Set out exactly, line by line, the stretch of data below that begins at the line containing "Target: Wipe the" and ends at the line containing "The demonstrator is", with both ends kept.

── Record extracts

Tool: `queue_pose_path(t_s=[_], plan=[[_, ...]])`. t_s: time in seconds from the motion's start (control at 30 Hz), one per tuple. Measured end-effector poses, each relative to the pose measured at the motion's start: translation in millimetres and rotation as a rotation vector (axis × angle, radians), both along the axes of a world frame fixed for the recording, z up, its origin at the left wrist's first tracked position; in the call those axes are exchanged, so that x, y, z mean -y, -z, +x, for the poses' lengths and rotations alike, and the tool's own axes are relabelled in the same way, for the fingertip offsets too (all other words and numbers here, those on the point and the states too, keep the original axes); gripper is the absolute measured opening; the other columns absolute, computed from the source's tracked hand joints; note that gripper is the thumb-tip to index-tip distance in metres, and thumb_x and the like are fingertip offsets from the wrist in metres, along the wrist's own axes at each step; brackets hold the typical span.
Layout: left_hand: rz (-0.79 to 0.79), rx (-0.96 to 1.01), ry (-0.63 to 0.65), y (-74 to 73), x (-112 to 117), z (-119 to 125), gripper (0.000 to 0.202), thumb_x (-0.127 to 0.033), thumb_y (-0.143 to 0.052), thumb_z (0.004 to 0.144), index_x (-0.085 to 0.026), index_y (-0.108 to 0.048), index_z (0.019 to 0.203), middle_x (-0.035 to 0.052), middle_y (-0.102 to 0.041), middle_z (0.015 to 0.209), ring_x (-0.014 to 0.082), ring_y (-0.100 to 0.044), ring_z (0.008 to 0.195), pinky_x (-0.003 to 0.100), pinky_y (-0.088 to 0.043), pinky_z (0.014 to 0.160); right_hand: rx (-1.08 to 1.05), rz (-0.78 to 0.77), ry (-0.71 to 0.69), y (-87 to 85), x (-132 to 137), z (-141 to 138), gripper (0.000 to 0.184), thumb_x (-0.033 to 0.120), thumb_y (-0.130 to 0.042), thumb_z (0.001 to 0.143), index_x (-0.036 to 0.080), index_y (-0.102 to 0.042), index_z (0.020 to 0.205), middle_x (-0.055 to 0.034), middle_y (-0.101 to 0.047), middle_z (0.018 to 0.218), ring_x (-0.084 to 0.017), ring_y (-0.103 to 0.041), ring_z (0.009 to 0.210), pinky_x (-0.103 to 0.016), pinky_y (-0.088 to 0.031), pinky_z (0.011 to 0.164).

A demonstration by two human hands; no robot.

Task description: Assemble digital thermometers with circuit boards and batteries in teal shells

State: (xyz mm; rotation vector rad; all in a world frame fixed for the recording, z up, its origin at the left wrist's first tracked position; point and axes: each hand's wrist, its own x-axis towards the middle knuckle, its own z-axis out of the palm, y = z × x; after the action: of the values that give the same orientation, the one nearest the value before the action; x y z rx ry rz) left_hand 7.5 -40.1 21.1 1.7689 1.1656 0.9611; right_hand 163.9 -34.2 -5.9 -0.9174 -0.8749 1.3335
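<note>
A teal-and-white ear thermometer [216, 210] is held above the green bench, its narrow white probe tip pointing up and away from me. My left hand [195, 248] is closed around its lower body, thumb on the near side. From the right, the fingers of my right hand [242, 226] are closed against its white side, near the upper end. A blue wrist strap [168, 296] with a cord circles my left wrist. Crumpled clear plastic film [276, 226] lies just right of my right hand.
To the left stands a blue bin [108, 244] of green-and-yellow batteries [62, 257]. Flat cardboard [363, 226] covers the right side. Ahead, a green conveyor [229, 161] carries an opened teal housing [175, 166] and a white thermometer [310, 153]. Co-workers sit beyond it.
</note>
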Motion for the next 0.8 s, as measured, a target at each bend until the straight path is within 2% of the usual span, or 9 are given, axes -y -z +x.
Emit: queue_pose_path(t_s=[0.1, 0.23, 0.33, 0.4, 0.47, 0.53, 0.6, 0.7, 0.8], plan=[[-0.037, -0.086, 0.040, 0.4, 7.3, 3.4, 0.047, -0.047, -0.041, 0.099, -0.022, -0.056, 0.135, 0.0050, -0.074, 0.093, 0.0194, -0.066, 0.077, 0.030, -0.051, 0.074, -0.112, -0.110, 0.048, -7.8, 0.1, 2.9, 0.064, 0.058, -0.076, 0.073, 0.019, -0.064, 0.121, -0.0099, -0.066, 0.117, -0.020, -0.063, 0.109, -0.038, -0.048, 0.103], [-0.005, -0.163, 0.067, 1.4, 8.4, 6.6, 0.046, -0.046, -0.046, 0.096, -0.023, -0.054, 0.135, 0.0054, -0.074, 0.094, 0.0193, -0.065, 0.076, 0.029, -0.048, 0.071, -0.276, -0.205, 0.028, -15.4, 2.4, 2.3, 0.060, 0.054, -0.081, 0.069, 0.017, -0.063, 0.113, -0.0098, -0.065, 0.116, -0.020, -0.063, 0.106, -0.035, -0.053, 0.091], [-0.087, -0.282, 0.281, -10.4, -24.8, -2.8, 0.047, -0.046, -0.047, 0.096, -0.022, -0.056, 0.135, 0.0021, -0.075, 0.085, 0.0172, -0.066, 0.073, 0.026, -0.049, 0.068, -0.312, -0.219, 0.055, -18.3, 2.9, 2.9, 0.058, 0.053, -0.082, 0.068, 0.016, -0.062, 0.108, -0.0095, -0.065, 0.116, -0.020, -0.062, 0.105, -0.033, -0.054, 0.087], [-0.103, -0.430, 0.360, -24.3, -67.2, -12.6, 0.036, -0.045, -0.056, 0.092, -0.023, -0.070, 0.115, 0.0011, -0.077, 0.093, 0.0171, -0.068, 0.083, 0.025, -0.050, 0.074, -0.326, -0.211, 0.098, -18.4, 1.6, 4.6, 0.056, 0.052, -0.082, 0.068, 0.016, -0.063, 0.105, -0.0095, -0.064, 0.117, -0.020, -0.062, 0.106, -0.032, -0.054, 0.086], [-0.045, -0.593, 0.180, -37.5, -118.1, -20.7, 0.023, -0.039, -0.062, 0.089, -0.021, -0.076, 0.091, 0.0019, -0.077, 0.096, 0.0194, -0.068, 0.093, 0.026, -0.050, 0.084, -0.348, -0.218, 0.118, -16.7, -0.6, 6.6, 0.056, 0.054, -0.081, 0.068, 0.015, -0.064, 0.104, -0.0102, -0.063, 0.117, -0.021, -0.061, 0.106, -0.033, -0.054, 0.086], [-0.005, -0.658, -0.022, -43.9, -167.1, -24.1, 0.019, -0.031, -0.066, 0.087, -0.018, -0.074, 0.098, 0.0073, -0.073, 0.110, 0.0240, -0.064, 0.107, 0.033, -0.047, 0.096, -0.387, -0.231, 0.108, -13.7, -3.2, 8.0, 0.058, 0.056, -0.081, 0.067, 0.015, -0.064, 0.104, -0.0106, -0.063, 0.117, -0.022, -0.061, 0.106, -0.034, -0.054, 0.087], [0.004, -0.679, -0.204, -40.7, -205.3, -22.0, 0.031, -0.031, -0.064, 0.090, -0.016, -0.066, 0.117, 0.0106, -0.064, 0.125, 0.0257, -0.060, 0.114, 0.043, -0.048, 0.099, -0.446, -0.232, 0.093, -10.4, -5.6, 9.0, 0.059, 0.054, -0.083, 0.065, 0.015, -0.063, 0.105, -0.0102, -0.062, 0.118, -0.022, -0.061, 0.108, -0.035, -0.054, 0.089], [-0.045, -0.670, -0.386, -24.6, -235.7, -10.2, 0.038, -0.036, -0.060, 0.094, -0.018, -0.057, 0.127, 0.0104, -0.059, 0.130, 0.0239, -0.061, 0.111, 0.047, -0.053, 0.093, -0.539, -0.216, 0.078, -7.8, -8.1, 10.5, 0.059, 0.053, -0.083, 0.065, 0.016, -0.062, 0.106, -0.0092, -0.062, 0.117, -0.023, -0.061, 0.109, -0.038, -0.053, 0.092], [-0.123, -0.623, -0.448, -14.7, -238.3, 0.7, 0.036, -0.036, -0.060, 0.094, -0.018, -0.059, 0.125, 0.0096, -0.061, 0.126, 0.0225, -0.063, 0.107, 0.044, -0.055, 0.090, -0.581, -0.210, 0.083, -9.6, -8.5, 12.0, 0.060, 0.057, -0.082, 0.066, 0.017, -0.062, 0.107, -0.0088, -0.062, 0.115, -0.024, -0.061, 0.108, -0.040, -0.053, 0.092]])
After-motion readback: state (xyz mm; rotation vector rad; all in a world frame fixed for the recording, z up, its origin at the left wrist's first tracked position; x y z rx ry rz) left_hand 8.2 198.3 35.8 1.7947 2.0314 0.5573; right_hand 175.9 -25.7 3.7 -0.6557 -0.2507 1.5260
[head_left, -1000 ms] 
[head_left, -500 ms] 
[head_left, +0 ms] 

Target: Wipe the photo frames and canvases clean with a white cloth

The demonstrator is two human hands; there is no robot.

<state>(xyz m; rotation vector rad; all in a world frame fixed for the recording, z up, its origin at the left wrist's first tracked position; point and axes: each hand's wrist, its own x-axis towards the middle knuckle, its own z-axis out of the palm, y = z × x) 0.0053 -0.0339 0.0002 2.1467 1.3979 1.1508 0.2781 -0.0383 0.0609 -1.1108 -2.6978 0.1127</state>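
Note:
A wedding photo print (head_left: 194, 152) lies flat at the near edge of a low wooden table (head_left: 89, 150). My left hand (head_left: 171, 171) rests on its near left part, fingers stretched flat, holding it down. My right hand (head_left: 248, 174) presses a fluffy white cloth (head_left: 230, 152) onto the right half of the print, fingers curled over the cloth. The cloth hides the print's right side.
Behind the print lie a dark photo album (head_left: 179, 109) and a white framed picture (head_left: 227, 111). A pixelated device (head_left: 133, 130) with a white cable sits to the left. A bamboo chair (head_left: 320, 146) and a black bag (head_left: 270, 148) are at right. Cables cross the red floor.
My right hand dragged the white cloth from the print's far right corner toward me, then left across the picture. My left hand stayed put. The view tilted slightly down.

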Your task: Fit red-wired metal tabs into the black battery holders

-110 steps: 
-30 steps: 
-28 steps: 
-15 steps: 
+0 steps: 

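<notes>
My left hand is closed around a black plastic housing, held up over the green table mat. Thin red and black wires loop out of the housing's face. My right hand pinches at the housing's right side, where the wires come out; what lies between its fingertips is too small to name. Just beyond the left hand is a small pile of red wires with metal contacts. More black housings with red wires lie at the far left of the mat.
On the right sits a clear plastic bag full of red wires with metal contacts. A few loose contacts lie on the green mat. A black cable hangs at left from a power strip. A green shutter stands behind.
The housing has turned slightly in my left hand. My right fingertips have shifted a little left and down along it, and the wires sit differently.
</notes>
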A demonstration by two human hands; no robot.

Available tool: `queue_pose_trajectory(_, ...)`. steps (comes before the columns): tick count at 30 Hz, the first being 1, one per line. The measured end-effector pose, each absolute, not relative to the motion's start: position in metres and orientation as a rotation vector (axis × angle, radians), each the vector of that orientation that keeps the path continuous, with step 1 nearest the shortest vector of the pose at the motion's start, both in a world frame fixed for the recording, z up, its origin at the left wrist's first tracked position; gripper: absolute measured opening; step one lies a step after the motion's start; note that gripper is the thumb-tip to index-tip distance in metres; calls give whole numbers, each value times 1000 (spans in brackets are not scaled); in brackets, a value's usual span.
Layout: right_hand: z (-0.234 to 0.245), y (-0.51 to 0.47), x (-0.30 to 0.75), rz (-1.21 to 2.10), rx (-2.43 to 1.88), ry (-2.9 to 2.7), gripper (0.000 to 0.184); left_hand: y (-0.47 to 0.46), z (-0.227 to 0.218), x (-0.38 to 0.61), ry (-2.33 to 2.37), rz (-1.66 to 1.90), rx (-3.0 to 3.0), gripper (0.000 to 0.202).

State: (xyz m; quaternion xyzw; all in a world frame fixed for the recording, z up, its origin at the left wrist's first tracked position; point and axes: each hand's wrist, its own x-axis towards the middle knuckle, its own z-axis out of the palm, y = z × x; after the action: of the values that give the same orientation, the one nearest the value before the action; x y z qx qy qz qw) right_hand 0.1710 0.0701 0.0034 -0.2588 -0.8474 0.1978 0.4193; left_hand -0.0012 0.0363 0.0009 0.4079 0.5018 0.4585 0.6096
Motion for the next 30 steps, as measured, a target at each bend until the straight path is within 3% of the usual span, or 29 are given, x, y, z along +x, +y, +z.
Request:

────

» **Task solution**:
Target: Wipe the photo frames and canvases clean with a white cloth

The demonstrator is two human hands; there is no robot.

What was requested is fully covered by this answer.